A Luis Salaya y a su equipo de gobierno le costó cuadrar el presupuesto de 2020, una previsión de ingresos de última hora, los impuestos y canon que tienen que abonar las compañías por la instalación de plantas fotovoltaicas, dejó presupuestar capital suficientes para atender los costos corrientes. Si en 2020 fue difícil, para 2021 se presenta como algo aún más difícil y la prueba es que a 11 de diciembre no se sabía nada de la previsión de las cuentas para el ejercicio siguiente, cuando en años anteriores ahora se habían debatido en la comisión informativa de Economía.

El ayuntamiento tiene unos costos fijos: personal, los servicios públicos y la amortización de la deuda. La única virtud de cara a 2021 es que el tercero está en sus escenarios más bajos de las últimas décadas porque se fué utilizando el remanente de tesorería de los años precedentes para ir liquidando gran parte de la deuda que se tiene con los bancos. Pero los otros costos, tanto personal como los servicios públicos y las transacciones de fondos que se hacen para prestaciones como las sociales, han incrementado.

En el momento en que se elabora el presupuesto, el municipio debe garantizar que esos gastos fijos y corrientes están cubiertos y únicamente puede llevarlo a cabo con sus impuestos y tasas y con las aportaciones de fondos que trasfiere el Estado por la cesión de una parte de lo que colecta en el concejo de impuestos que son estatales y por un fondo complementario de financiación.

El inconveniente para 2021 es que esos costos fijos van a ser superiores y los ingresos van a decrecer.
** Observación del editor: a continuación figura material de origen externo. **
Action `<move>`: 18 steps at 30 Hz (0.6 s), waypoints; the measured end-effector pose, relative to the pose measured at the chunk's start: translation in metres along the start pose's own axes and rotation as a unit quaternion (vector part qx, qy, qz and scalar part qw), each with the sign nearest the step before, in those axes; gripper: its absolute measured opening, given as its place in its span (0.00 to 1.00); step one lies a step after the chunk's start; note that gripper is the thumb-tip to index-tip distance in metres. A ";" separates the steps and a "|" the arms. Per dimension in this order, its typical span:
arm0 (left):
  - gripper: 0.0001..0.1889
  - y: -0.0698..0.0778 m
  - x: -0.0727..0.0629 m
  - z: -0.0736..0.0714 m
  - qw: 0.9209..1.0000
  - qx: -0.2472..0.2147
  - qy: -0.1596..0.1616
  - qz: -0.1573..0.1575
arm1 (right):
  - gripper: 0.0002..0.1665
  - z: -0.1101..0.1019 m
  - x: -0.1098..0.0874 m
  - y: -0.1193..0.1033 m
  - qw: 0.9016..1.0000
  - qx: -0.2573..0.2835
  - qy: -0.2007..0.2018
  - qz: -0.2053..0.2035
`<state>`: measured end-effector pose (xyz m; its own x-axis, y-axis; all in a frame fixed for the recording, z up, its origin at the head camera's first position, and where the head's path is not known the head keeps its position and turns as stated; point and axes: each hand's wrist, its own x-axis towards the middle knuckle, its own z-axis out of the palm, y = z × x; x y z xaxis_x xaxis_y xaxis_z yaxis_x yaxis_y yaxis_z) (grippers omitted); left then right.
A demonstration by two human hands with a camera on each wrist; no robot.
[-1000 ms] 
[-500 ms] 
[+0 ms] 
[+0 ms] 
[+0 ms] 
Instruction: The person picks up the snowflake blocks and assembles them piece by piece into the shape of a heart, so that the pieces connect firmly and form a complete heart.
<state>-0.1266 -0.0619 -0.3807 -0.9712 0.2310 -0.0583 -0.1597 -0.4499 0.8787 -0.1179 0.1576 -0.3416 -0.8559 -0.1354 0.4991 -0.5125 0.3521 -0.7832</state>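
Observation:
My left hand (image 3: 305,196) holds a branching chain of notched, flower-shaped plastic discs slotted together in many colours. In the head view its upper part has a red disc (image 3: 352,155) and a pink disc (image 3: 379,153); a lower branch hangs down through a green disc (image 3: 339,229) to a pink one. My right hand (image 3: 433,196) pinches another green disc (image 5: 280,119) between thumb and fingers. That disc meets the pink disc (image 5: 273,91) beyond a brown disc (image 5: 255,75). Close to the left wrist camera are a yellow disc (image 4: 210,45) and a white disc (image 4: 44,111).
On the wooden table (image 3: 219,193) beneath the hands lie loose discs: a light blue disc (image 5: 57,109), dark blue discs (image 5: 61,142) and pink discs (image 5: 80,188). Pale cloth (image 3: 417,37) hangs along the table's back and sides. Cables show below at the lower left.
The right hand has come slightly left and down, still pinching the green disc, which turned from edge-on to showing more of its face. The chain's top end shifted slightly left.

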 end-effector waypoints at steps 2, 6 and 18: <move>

Bajarán primero porque de impuestos y tasas se marcha a recaudar menos, no ya solo porque las clases impositivos no se hayan cambiado -en este momento no toca subir impuestos y se han eliminado tasas como la de terrazas para ayudar a un sector como el de la hostelería de los más damnificados por la crisis-, sino porque además de esto hay impuestos como el de Plusvalía que han quedado en algo residual. Y segundo bajarán porque la previsión de la aportación de fondos que hará el Estado para 2021 será menor. La Intervención del municipio lo advierte en uno de sus últimos informes, en el que dice que estos fondos sufrirán «una reducción destacable» respecto al 2020.

Y para el año próximo, de momento, no hay previsiones de más ingresos por parte de las compañías promotoras de plantas fotovoltaicas. Aunque existen varios proyectos en tramitación, la Intervención (servicios económicos del ayuntamiento) asegura en su informe sobre la modificación del contrato de los autobuses que «no se marcha a contar con esos ingresos» extraordinarios del impuesto de Construcciones por las fotovoltaicas, un informe en el que se recuerda que un gasto fijo (la subvención al transporte público) se acrecentará en 2021 en un millón de euros después de un lustro en el que se había contenido ese déficit cerca de los tres millones.

Y para los gastos fijos no se puede recurrir a operaciones de crédito. La deuda con entidades financieras es para afrontar inversiones. En la previo crisis sí se hicieron salvedades por el Ministerio de Hacienda para atender la deuda con acreedores, tanto de inversiones como de costos corrientes.

Con este panorama, a Salaya solo le queda cuadrar el círculo del presupuesto de 2021.